EXERCISE DESCRIPTION – Each line below must be written out exactly as shown.
Content starts
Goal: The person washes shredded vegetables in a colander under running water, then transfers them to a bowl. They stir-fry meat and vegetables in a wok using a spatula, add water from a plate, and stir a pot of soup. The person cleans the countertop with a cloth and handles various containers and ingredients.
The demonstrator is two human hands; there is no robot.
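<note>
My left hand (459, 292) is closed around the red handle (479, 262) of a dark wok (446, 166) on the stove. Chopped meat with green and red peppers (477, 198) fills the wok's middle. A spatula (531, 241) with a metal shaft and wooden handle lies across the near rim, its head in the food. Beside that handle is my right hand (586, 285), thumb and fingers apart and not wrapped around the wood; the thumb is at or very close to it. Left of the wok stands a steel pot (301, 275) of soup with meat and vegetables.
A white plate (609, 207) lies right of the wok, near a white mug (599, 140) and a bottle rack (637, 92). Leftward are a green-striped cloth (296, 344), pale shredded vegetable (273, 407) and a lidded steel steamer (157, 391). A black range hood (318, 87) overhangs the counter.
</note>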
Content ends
TASK SOLUTION –
Goal: The person washes shredded vegetables in a colander under running water, then transfers them to a bowl. They stir-fry meat and vegetables in a wok using a spatula, add water from a plate, and stir a pot of soup. The person cleans the countertop with a cloth and handles various containers and ingredients.
The demonstrator is two human hands; there is no robot.
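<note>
My left hand (459, 292) is closed around the red handle (479, 262) of a dark wok (446, 166) on the stove. Chopped meat with green and red peppers (477, 198) fills the wok's middle. A spatula (531, 241) with a metal shaft and wooden handle lies across the near rim, its head in the food. Beside that handle is my right hand (586, 285), thumb and fingers apart and not wrapped around the wood; the thumb is at or very close to it. Left of the wok stands a steel pot (301, 275) of soup with meat and vegetables.
A white plate (609, 207) lies right of the wok, near a white mug (599, 140) and a bottle rack (637, 92). Leftward are a green-striped cloth (296, 344), pale shredded vegetable (273, 407) and a lidded steel steamer (157, 391). A black range hood (318, 87) overhangs the counter.
</note>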

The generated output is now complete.